3. The accused person denied the charge. The case proceeded to hearing and the prosecution called a total of five (5) witnesses and closed its case. This is a ruling as to whether the accused person have a case to answer. Section 306 of the Criminal Procedure Code provides as follows:-306. (1)When the evidence of the witnesses for the prosecution has been concluded, the court, if it considers that there is no evidence that the accused or any one of several accused committed the offence shall, after hearing, if necessary, any arguments which the advocate for the prosecution or the defence may desire to submit, record a finding of not guilty.(2)When the evidence of the witnesses for the prosecution has been concluded, the court, if it considers that there is evidence that the accused person or any one or more of several accused persons committed the offence, shall inform each such accused person of his right to address the court, either personally or by his advocate (if any), to give evidence on his own behalf, or to make an unsworn statement, and to call witnesses in his defence, and in all cases shall require him or his advocate (if any) to state whether it is intended to call any witnesses as to fact other than the accused person himself; and upon being informed thereof, the judge shall record the fact.(3)If the accused person says that he does not intend to give evidence or make an unsworn statement, or to adduce evidence, then the advocate for the prosecution may sum up the case against the accused person; but if the accused person says that he intends to give evidence or make an unsworn statement, or to adduce evidence, the court shall call upon him to enter upon his defence.”

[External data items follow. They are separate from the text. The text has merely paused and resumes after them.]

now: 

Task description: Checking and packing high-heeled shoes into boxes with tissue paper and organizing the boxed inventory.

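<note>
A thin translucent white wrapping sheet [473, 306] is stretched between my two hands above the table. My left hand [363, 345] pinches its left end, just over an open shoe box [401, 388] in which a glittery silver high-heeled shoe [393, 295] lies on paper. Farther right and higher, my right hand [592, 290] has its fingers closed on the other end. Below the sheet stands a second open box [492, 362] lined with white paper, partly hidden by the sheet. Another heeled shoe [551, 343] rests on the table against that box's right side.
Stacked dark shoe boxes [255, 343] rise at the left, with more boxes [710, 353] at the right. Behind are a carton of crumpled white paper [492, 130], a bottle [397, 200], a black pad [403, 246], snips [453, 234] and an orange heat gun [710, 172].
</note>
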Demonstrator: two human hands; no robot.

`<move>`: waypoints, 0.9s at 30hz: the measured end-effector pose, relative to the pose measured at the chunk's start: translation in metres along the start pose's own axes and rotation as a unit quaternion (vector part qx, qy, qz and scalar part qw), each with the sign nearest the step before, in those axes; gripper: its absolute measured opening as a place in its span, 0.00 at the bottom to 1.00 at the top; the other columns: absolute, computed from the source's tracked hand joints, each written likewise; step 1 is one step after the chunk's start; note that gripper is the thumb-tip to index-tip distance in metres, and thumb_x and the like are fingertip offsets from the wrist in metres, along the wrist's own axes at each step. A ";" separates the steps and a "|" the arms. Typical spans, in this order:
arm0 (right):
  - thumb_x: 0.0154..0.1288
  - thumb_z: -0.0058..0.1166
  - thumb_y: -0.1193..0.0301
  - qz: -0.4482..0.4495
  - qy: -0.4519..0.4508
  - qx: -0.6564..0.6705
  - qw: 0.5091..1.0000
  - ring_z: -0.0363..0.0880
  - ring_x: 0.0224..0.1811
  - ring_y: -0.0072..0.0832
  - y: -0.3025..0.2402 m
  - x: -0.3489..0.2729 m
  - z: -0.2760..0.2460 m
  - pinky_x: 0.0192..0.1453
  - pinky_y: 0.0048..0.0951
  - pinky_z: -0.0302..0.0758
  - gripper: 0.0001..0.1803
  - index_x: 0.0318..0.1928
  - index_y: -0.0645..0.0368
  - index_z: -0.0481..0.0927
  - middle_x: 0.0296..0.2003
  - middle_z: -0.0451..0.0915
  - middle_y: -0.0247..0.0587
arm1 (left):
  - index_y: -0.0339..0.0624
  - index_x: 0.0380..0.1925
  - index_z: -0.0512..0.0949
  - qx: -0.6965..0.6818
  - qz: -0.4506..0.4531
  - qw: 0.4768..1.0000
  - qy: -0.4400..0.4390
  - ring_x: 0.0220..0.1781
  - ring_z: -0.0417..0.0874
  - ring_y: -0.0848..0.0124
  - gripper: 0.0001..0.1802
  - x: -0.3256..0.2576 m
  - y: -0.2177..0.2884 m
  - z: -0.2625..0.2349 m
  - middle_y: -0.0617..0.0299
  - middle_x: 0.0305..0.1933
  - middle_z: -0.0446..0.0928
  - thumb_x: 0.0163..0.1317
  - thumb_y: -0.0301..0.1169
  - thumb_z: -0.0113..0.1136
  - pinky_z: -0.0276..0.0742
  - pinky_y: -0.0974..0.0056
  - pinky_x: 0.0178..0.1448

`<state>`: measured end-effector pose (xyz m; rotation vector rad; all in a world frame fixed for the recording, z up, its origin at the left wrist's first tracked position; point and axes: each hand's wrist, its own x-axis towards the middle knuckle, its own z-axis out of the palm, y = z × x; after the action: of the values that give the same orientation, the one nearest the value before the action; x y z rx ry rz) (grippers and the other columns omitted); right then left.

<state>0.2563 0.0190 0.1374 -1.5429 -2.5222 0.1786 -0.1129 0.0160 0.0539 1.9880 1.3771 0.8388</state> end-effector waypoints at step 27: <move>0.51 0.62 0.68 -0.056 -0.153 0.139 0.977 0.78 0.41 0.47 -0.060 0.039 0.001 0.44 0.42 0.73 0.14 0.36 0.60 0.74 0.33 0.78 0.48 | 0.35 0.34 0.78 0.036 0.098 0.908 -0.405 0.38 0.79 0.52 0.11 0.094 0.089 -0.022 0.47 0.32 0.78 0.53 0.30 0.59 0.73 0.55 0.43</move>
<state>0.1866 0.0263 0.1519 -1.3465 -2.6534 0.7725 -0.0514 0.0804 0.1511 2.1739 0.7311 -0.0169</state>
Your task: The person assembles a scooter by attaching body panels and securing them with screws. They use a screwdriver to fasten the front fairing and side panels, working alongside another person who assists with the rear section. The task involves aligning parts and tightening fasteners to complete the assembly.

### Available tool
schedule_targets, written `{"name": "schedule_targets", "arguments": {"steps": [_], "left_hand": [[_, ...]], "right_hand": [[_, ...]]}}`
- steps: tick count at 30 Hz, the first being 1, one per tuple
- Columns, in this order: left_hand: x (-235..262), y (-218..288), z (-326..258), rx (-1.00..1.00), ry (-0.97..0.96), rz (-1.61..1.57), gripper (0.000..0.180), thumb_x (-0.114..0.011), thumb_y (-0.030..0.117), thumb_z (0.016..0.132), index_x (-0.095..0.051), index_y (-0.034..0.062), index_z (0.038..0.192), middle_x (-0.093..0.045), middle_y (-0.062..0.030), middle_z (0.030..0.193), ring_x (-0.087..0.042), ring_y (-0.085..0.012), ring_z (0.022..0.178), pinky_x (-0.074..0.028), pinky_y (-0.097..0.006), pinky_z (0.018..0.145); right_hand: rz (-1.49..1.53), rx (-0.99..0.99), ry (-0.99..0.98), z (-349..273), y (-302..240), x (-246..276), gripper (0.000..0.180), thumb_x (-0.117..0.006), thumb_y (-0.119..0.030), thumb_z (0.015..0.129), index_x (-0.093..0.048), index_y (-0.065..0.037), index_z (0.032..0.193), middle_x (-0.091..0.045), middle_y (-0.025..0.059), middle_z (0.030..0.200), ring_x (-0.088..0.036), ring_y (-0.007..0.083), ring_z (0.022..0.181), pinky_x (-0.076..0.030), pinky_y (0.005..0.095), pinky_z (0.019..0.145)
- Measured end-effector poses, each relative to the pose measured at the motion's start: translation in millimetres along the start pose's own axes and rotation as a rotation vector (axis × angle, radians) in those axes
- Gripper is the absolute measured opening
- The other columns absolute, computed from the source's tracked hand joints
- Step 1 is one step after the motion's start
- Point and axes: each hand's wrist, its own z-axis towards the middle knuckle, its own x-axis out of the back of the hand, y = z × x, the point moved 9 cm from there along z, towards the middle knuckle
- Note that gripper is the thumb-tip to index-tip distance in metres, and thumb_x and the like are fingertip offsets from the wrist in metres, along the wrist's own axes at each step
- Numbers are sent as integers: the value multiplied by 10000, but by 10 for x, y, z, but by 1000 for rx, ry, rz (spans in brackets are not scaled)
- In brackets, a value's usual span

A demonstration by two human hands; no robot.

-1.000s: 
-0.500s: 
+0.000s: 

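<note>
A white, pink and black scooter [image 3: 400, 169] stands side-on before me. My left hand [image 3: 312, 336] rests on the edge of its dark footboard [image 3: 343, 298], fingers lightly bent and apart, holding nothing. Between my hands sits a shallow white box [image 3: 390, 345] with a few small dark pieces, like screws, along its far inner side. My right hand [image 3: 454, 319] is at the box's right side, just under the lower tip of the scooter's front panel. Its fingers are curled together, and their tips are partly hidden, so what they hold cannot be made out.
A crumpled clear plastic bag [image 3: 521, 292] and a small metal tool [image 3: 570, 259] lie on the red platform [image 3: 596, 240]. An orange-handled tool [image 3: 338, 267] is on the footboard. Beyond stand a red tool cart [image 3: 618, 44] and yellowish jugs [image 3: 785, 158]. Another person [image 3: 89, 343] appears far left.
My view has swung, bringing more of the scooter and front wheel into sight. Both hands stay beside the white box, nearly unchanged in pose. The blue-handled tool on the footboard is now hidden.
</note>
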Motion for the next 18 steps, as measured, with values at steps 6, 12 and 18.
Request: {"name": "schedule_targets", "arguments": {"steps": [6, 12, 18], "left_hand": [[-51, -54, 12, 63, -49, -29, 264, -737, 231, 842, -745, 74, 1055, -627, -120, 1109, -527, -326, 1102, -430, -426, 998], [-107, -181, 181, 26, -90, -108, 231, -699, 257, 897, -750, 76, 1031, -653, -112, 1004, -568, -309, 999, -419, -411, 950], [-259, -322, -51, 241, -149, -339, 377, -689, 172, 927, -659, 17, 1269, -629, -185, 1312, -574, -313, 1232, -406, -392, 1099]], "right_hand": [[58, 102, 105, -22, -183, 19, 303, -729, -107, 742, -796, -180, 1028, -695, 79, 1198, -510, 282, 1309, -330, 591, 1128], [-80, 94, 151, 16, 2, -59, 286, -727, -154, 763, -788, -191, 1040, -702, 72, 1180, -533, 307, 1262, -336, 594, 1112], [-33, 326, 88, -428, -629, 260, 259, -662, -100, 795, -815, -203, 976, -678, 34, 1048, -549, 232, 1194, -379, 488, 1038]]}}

4. It is the duty of this this court to determine whether the evidence advanced by the prosecution in support of their case is sufficient to show that the accused committed the offence, it shall inform them of their right to address the court in their defence.
5. In this case, the Counsel for the accused did not address the court at the close of the prosecution’s case. The prosecution’s Counsel did not address the court as well at the close of his case. This court can only rely on the evidence adduced by the prosecution to determine whether the accused should be called upon to address the court in their defence. At this stage the court is supposed to make a determination as to whether the prosecution has established a prima facie case to warrant the accused to be put on their defence. What constitutes a prima facie case was discussed in the leading authority in Ramanlal Trambaklal Bhatt –v- Republic (1957) E.A 332 where the court stated that a prima facie case is one on which a reasonable tribunal properly directing its mind to the law and evidence, could convict if no explanation is offered by the defence. It is also trite that if the court determines that a prima facie case has been made out, it should not give reasons as it would be determining the case without giving the accused person an opportunity to be heard and such reasons would prejudice the defence. This was so stated by the Court of Appeal in the case of Anthony Njue Njeru –v- Republic Criminal Appeal No. 77/2006. Giving reasons for the holding that a prima facie case has been established before giving an accused an opportunity to advance his defence may also tend to show that the court has made up its mind before hearing the defence which the accused has to offer.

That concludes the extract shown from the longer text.